* Assignment: Each line of the data must be copied exactly.

★ ★ ★ ★

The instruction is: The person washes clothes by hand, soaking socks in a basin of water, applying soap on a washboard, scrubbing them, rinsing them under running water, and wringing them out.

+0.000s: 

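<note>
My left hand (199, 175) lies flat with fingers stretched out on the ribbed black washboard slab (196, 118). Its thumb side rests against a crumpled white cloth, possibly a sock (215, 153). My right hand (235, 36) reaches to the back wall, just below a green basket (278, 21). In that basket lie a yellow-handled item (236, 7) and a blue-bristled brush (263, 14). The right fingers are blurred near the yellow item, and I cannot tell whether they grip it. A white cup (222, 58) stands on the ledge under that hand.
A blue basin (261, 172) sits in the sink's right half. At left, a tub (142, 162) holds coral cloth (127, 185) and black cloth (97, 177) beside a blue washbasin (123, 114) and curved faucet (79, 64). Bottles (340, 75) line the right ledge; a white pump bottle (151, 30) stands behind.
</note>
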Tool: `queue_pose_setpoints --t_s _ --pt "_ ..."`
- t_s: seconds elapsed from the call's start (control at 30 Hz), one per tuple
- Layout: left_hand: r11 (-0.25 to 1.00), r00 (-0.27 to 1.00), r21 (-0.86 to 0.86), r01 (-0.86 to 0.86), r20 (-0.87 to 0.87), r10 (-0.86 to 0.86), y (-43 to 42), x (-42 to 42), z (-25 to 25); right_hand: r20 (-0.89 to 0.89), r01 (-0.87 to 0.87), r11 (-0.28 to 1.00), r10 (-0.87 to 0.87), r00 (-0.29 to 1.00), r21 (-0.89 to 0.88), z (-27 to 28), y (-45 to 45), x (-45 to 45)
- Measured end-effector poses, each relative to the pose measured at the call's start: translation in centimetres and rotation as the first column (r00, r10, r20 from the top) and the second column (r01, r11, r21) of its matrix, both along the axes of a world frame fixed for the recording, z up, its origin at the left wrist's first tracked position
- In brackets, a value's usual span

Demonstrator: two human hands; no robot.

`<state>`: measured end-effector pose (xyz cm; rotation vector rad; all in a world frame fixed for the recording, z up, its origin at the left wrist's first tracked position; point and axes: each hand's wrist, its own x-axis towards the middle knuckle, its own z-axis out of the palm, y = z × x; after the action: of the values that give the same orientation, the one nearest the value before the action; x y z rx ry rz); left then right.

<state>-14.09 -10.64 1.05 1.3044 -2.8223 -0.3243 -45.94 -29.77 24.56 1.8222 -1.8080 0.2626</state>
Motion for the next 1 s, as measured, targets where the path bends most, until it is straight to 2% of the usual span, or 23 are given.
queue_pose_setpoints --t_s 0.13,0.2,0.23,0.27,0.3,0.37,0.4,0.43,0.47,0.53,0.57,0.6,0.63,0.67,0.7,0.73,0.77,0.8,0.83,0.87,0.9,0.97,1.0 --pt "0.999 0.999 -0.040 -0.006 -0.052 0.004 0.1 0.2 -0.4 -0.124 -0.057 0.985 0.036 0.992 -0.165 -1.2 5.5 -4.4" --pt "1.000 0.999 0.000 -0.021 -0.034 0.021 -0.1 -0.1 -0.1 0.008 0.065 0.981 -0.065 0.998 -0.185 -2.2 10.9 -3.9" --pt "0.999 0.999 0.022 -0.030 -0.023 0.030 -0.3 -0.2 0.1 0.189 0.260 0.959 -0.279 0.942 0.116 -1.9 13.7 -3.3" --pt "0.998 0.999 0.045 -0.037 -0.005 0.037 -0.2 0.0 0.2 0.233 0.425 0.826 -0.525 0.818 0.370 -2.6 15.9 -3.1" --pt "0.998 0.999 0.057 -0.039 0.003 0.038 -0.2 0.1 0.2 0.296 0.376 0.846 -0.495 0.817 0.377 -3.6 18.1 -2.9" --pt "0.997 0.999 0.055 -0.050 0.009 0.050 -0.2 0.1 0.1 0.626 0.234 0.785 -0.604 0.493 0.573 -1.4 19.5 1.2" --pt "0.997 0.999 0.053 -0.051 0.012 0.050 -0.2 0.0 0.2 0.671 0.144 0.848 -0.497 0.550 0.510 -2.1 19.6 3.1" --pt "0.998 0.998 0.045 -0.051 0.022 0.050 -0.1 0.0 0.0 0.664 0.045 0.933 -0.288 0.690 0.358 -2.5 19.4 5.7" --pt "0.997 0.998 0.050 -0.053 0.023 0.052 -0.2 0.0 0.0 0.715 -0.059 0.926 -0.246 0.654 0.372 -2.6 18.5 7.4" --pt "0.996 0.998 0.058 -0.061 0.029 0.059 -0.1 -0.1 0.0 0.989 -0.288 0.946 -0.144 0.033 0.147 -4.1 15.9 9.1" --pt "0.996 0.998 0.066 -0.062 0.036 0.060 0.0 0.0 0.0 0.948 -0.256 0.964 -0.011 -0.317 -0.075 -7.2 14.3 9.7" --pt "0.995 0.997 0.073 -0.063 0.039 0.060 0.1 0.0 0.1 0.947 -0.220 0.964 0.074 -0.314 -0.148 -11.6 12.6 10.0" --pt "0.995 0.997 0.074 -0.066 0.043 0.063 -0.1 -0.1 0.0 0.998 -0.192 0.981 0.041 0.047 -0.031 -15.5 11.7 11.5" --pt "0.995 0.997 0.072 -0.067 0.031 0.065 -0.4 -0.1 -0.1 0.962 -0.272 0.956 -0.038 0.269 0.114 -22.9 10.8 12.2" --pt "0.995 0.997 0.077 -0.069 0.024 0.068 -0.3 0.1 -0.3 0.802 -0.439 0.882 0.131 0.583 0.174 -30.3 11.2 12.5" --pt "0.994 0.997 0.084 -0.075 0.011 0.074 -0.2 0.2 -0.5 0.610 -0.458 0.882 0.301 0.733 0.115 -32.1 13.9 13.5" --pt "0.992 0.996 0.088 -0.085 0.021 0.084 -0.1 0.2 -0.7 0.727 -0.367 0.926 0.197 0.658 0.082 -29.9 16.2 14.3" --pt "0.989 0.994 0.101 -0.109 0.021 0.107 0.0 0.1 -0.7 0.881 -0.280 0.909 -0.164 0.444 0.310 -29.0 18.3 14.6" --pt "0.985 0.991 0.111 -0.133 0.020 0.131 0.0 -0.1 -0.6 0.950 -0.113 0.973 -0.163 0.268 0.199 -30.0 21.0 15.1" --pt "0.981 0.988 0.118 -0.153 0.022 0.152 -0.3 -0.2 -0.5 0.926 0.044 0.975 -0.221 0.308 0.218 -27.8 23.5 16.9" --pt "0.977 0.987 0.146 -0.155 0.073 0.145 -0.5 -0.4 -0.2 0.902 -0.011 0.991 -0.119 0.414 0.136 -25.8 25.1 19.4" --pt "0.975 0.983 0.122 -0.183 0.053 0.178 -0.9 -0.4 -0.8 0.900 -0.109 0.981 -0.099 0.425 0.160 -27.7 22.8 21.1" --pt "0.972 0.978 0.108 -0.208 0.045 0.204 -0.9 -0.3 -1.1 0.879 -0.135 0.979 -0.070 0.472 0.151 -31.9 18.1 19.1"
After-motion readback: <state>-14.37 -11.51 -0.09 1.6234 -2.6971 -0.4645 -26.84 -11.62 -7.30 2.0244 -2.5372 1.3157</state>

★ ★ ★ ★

* Exercise answer:
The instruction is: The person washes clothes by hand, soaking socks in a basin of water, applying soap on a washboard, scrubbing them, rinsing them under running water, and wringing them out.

+0.000s: 

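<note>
My left hand (199, 175) lies flat with fingers stretched out on the ribbed black washboard slab (196, 118). Its thumb side rests against a crumpled white cloth, possibly a sock (215, 153). My right hand (235, 36) reaches to the back wall, just below a green basket (278, 21). In that basket lie a yellow-handled item (236, 7) and a blue-bristled brush (263, 14). The right fingers are blurred near the yellow item, and I cannot tell whether they grip it. A white cup (222, 58) stands on the ledge under that hand.
A blue basin (261, 172) sits in the sink's right half. At left, a tub (142, 162) holds coral cloth (127, 185) and black cloth (97, 177) beside a blue washbasin (123, 114) and curved faucet (79, 64). Bottles (340, 75) line the right ledge; a white pump bottle (151, 30) stands behind.
</note>
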Tool: `queue_pose_setpoints --t_s _ --pt "_ ..."`
- t_s: seconds elapsed from the call's start (control at 30 Hz), one per tuple
- Layout: left_hand: r11 (-0.25 to 1.00), r00 (-0.27 to 1.00), r21 (-0.86 to 0.86), r01 (-0.86 to 0.86), r20 (-0.87 to 0.87), r10 (-0.86 to 0.86), y (-43 to 42), x (-42 to 42), z (-25 to 25); right_hand: r20 (-0.89 to 0.89), r01 (-0.87 to 0.87), r11 (-0.28 to 1.00), r10 (-0.87 to 0.87), r00 (-0.29 to 1.00), r21 (-0.89 to 0.88), z (-27 to 28), y (-45 to 45), x (-45 to 45)
- Measured end-effector poses, each relative to the pose measured at the call's start: translation in centimetres and rotation as the first column (r00, r10, r20 from the top) and the second column (r01, r11, r21) of its matrix, both along the axes of a world frame fixed for the recording, z up, its origin at the left wrist's first tracked position
- In brackets, a value's usual span

Demonstrator: two human hands; no robot.

`<state>`: measured end-effector pose (xyz cm; rotation vector rad; all in a world frame fixed for the recording, z up, its origin at the left wrist's first tracked position; point and axes: each hand's wrist, its own x-axis towards the middle knuckle, its own z-axis out of the palm, y = z × x; after the action: of the values that give the same orientation, the one nearest the value before the action; x y z rx ry rz); left then right.

<state>-14.09 -10.64 1.05 1.3044 -2.8223 -0.3243 -45.94 -29.77 24.56 1.8222 -1.8080 0.2626</state>
Motion for the next 1 s, as measured, targets where the path bends most, until it is straight to 2% of the usual span, or 23 are given.
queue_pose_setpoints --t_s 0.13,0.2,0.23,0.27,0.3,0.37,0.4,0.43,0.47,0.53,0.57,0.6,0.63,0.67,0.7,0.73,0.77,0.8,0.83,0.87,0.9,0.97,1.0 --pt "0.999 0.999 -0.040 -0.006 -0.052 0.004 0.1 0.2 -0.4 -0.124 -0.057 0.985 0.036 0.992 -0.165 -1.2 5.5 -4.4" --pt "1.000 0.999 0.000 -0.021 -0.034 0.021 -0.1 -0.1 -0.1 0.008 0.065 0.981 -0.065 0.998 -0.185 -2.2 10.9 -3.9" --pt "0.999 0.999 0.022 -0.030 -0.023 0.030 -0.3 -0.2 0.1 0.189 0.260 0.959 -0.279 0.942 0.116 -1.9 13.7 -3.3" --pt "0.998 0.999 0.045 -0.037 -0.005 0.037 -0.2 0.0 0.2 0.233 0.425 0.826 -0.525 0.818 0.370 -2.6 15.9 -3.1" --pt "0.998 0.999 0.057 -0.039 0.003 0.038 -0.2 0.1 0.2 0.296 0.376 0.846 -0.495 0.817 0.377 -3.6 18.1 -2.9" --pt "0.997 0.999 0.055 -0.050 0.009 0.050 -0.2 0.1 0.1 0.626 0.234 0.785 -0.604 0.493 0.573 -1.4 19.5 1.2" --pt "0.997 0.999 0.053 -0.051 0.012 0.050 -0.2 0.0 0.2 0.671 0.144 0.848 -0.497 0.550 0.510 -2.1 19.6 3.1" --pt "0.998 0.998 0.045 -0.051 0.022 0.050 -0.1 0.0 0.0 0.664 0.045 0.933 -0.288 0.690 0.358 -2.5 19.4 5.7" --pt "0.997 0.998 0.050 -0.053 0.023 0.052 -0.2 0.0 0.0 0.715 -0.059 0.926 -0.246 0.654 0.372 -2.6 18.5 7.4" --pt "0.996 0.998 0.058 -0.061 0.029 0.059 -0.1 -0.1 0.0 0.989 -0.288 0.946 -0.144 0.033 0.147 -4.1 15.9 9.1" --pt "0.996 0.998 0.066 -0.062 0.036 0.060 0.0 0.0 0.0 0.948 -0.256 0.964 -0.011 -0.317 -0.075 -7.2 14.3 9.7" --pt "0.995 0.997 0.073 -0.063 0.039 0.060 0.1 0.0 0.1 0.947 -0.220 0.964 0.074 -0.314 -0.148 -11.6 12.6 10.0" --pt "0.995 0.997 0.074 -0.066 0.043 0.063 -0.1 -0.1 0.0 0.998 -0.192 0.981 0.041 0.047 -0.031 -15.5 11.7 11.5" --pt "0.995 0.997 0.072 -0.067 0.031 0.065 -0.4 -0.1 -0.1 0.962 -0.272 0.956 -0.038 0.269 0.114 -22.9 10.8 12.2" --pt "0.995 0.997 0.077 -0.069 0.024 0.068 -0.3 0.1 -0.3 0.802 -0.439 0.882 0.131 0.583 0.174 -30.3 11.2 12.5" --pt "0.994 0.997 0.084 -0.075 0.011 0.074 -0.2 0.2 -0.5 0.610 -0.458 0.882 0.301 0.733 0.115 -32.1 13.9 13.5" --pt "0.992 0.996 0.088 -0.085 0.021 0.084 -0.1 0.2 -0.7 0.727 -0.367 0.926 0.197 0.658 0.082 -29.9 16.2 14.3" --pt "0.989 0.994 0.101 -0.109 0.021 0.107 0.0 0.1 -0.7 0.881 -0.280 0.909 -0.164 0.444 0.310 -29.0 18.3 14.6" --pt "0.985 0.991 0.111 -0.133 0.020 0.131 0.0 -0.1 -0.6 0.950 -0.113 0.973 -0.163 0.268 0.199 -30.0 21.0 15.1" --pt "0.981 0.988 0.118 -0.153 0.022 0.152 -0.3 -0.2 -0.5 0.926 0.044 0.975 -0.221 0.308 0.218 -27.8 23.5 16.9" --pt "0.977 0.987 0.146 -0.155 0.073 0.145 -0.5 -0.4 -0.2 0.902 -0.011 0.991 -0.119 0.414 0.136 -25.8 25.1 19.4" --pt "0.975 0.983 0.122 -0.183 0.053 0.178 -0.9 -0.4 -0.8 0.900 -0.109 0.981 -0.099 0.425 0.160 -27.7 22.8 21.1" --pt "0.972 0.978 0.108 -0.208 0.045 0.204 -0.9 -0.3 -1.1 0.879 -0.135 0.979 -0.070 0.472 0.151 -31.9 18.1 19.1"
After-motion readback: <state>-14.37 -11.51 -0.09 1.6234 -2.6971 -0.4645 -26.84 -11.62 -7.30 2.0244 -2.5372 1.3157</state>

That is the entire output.